Background¶
OOPS Observation Processing Flow¶
The flow of H(x) computation and QC filters application in OOPS is shown in the figure below.
The Observer
calls the preProcess
method of ObsFilters
before the loop over time steps. After the loop, it calls the priorFilter
and postFilter
methods just before and just after calling the simulateObs
method of ObsOperator
. The observation filters are very generic and can perform a number of tasks, but mostly they are used for quality control.
In variational data assimilation, the above flow happens inside of the observation term of the cost function (Jo) evaluation.
Observation Filters¶
- Observation filters have access to:
Observation values and metadata
Model values at observations locations (GeoVaLs)
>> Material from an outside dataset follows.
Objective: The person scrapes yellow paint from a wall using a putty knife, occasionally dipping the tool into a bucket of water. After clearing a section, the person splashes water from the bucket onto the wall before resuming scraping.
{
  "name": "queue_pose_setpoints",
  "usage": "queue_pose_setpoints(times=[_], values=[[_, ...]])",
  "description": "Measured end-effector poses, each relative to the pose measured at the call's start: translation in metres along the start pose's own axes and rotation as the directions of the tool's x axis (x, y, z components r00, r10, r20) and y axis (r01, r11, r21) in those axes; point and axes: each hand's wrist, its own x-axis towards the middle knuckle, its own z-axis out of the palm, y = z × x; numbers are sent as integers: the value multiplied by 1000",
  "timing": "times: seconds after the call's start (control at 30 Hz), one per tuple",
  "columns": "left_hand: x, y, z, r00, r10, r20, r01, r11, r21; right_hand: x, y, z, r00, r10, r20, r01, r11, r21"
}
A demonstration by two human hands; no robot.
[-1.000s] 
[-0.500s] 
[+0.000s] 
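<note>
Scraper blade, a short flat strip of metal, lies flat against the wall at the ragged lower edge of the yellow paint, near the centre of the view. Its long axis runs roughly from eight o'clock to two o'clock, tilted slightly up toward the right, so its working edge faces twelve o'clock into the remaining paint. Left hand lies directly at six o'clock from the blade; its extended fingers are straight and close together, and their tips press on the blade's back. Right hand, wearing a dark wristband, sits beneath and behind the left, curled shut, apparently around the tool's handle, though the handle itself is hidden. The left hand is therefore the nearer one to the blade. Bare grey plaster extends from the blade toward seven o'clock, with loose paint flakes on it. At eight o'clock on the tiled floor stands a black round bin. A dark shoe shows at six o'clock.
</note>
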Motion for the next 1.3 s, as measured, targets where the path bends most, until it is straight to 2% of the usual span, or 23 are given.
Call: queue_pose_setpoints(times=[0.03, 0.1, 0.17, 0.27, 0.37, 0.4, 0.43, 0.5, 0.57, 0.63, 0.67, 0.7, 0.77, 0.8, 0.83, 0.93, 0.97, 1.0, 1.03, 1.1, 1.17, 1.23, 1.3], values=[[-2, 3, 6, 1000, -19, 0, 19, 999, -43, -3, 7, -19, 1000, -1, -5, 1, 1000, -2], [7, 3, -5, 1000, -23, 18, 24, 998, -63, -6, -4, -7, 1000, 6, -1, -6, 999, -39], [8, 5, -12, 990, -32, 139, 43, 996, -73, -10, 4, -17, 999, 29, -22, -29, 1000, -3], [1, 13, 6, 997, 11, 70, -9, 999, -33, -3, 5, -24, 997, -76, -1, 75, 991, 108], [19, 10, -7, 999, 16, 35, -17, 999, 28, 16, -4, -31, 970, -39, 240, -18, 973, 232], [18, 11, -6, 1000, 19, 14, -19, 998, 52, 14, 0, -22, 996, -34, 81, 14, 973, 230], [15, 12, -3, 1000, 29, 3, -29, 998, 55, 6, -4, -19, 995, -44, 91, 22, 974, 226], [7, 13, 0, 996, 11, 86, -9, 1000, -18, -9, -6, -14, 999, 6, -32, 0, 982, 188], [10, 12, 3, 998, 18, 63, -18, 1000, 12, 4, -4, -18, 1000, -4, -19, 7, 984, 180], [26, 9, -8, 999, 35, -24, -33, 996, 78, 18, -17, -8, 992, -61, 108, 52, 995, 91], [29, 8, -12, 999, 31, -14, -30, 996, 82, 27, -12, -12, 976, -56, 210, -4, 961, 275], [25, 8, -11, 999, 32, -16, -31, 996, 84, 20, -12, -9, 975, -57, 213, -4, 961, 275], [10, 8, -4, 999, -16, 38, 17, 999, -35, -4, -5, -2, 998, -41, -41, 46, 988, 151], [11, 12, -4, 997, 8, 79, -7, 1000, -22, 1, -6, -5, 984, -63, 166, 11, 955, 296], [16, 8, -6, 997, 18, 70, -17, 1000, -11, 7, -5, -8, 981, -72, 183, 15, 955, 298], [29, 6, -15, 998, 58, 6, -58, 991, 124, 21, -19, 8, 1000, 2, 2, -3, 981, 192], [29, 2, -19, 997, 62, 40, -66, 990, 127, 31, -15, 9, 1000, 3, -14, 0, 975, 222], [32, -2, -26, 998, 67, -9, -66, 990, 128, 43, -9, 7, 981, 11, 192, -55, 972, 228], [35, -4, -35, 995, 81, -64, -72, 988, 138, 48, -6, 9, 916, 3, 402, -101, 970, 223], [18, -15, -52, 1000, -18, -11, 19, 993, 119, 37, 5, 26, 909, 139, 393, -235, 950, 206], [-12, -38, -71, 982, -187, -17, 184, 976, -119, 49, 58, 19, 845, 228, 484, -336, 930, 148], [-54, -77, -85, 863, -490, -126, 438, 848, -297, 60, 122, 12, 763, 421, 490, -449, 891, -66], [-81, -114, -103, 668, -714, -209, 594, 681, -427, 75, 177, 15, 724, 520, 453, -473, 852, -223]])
Simulated observation value (for post-filter)
Their own private data
Most filters are written once and used with many observation types; several such generic filters already exist and are decribed below. Filters applied to observations from a specific ObsSpace need to be listed in the observations.obs filters
section of the input YAML configuration file, together with any options controlling their behavior. Example:
observations:
- obs space:
name: AMSUA-NOAA19
obsdatain:
obsfile: Data/obs/testinput_tier_1/amsua_n19_obs_2018041500_m.nc4
simulated variables: [brightness_temperature]
channels: 1-15
obs filters:
- filter: Bounds Check
filter variables:
- name: brightness_temperature
channels: 1-15
minvalue: 100.0
maxvalue: 500.0
- filter: Background Check
filter variables:
- name: brightness_temperature
channels: 1-15
threshold: 3.0
Derived Variables¶
Some filters need to create new or modify existing ObsSpace variables. For example, the Variable Transforms filter may create new variables representing wind velocity components computed from measurements of the wind speed and direction. Other filters may want to correct measurements or metadata loaded from the input file.
It is important to note that filters should never modify variables from the ObsValue
group
or add new variables to that group: otherwise initial and postprocessed measurements could not be
distinguished, which would harm traceability. Instead, filters may create or modify variables from
the DerivedObsValue
group. The ObsSpace treats all groups with the Derived
prefix
in a special way. Each member function used to access existing variables, such as
get_db(group, name, ...)
, checks first if a variable name
exists in the group
"Derived" + group
and if so, it retrieves that variable; if not, the function looks for the
variable name
in the group group
. As a result, variables from groups with the
Derived
prefix effectively “overshadow” corresponding variables from groups without that
prefix. In the rare cases where it is important to access the original variables rather than their
derived counterparts, ObsSpace
member functions should be called with the
skipDerived
argument set to true
.
There is no strict rule forbidding modifications to variables from other groups such as
MetaData
. However, for clarity, it may be a good idea to avoid modifying metadata loaded
from the input file and instead store any corrected versions in variables from the
DerivedMetaData
group.
Note that to any variables from the DerivedObsValue
group that need to be assimilated must
be included in the obs space.derived simulated variables
list rather than obs
space.simulated variables
(see observations). If these variables do not exist by the time
the last filter finishes execution, an exception is thrown. (In contrast, variables from the
obs space.simulated variables
must exist already when the first filter starts execution.)
Observation Errors¶
Use the following variable groups to refer to estimates of observation errors of simulated variables valid at specific stages in the execution of a JEDI application:
ObsError
: initial values loaded from the inputioda
file.ObsErrorData
: up-to-date values (set by one of the preceding filters).EffectiveError
: final values obtained after execution of all filters. This group does not exist while filters are running, but is present in the outputioda
file.
All these values represent standard deviations (square roots of variances).